_Task requirements_:
Up to and including the line that contains "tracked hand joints", reproduce every line exactly, beginning with the first line below.

_Dataset section_:
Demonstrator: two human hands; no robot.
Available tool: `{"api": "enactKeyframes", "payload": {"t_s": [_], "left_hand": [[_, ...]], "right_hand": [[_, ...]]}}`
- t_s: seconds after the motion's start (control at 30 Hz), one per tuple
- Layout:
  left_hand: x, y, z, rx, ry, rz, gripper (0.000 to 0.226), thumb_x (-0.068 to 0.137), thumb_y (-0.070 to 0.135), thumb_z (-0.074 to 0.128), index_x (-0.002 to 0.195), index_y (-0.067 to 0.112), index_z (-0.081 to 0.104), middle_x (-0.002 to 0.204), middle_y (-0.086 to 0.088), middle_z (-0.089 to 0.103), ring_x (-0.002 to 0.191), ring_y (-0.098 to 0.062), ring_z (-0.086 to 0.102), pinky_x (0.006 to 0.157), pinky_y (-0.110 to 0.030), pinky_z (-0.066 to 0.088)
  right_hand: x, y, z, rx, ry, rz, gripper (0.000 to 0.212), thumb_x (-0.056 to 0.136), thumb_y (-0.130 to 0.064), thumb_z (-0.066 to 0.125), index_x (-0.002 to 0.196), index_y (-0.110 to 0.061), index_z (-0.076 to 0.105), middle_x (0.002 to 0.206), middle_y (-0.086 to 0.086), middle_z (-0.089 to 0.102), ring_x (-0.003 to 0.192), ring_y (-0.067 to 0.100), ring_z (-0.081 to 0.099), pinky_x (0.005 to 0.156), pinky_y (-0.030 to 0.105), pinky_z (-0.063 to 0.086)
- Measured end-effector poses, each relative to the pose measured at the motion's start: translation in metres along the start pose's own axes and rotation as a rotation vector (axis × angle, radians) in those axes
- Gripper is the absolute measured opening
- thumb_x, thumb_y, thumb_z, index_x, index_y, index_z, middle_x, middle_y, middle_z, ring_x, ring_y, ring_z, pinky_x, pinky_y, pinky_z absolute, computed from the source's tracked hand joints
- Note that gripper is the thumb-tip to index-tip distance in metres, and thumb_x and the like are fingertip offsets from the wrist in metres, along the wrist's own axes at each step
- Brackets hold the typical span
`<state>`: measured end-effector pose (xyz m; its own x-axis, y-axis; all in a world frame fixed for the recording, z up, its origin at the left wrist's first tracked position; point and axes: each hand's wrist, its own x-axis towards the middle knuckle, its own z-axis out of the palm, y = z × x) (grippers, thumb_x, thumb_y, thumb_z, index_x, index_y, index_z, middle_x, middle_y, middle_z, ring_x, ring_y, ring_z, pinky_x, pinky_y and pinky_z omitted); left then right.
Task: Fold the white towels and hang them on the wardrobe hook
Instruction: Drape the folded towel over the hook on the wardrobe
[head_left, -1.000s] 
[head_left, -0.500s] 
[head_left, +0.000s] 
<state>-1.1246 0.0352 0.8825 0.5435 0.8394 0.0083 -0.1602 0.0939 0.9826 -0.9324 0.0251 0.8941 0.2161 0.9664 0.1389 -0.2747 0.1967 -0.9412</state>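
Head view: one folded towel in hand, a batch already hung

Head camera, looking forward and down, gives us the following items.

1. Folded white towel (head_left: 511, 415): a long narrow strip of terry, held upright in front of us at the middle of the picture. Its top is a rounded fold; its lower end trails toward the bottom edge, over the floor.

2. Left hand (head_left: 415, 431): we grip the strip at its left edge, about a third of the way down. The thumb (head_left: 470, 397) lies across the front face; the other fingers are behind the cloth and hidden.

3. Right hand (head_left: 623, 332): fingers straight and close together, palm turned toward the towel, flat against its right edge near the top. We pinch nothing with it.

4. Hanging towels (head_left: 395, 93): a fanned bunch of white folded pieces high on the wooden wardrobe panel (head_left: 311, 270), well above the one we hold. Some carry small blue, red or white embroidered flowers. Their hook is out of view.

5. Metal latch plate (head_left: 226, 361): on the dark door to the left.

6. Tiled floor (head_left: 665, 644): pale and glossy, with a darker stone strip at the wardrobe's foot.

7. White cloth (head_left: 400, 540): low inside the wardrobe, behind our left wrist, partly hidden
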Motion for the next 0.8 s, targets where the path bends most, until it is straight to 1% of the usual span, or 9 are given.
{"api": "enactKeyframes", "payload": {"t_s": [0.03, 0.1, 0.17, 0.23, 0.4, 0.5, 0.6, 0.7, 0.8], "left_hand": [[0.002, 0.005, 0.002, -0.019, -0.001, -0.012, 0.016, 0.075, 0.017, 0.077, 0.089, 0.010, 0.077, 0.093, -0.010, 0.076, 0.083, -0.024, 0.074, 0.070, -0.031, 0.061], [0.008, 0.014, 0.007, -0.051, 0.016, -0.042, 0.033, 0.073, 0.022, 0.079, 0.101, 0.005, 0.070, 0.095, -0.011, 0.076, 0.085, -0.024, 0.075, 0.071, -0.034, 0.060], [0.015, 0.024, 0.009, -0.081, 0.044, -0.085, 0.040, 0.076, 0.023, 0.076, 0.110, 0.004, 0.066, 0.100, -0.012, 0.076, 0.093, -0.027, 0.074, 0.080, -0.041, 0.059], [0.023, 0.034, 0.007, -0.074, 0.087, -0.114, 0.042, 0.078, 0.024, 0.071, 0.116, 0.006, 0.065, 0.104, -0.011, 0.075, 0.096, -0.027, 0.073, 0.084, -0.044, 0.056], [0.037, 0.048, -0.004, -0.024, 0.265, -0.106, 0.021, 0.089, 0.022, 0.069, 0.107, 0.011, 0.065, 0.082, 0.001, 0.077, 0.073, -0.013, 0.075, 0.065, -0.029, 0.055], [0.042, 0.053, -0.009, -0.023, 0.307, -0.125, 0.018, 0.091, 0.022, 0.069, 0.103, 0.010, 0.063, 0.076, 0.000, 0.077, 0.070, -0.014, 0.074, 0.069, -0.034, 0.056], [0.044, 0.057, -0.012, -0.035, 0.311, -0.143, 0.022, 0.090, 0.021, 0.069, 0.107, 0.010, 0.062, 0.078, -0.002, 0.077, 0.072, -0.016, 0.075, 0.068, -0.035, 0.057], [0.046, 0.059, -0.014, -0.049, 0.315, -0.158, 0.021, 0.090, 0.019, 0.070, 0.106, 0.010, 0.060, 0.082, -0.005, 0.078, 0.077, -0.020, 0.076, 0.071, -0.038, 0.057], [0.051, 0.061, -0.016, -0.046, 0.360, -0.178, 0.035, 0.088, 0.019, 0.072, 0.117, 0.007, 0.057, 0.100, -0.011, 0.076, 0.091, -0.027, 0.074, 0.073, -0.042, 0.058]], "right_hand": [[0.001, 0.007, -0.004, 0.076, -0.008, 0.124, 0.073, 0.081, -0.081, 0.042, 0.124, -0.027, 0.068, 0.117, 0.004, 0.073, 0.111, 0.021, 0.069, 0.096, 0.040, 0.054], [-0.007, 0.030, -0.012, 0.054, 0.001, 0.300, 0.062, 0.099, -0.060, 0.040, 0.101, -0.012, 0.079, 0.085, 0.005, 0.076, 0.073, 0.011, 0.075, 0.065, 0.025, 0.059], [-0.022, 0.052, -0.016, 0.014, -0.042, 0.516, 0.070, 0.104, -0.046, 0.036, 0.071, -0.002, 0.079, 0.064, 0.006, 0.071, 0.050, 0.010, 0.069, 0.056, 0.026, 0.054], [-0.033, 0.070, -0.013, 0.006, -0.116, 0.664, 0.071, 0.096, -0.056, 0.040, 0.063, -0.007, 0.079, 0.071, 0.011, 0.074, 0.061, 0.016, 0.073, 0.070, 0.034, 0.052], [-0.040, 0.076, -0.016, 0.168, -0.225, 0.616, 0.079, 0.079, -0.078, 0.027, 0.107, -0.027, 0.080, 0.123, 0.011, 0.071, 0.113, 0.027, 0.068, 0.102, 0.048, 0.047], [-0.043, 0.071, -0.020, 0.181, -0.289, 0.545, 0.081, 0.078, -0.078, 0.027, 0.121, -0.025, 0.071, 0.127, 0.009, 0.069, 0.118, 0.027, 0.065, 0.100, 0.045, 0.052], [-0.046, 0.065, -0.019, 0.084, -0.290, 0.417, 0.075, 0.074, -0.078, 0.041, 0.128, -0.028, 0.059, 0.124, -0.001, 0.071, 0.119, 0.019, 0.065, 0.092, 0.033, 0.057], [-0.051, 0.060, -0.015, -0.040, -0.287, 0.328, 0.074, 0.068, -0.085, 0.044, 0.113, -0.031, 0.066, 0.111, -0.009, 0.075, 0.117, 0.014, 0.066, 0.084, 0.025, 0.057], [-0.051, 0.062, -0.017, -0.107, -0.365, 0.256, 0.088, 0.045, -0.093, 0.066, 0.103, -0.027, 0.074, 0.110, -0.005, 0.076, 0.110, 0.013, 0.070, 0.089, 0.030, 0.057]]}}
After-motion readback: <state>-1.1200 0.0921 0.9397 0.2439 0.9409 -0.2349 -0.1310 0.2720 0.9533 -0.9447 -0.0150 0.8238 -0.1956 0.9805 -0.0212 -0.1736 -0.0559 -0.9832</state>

_Task answer_:
Demonstrator: two human hands; no robot.
Available tool: `{"api": "enactKeyframes", "payload": {"t_s": [_], "left_hand": [[_, ...]], "right_hand": [[_, ...]]}}`
- t_s: seconds after the motion's start (control at 30 Hz), one per tuple
- Layout:
  left_hand: x, y, z, rx, ry, rz, gripper (0.000 to 0.226), thumb_x (-0.068 to 0.137), thumb_y (-0.070 to 0.135), thumb_z (-0.074 to 0.128), index_x (-0.002 to 0.195), index_y (-0.067 to 0.112), index_z (-0.081 to 0.104), middle_x (-0.002 to 0.204), middle_y (-0.086 to 0.088), middle_z (-0.089 to 0.103), ring_x (-0.002 to 0.191), ring_y (-0.098 to 0.062), ring_z (-0.086 to 0.102), pinky_x (0.006 to 0.157), pinky_y (-0.110 to 0.030), pinky_z (-0.066 to 0.088)
  right_hand: x, y, z, rx, ry, rz, gripper (0.000 to 0.212), thumb_x (-0.056 to 0.136), thumb_y (-0.130 to 0.064), thumb_z (-0.066 to 0.125), index_x (-0.002 to 0.196), index_y (-0.110 to 0.061), index_z (-0.076 to 0.105), middle_x (0.002 to 0.206), middle_y (-0.086 to 0.086), middle_z (-0.089 to 0.102), ring_x (-0.003 to 0.192), ring_y (-0.067 to 0.100), ring_z (-0.081 to 0.099), pinky_x (0.005 to 0.156), pinky_y (-0.030 to 0.105), pinky_z (-0.063 to 0.086)
- Measured end-effector poses, each relative to the pose measured at the motion's start: translation in metres along the start pose's own axes and rotation as a rotation vector (axis × angle, radians) in those axes
- Gripper is the absolute measured opening
- thumb_x, thumb_y, thumb_z, index_x, index_y, index_z, middle_x, middle_y, middle_z, ring_x, ring_y, ring_z, pinky_x, pinky_y, pinky_z absolute, computed from the source's tracked hand joints

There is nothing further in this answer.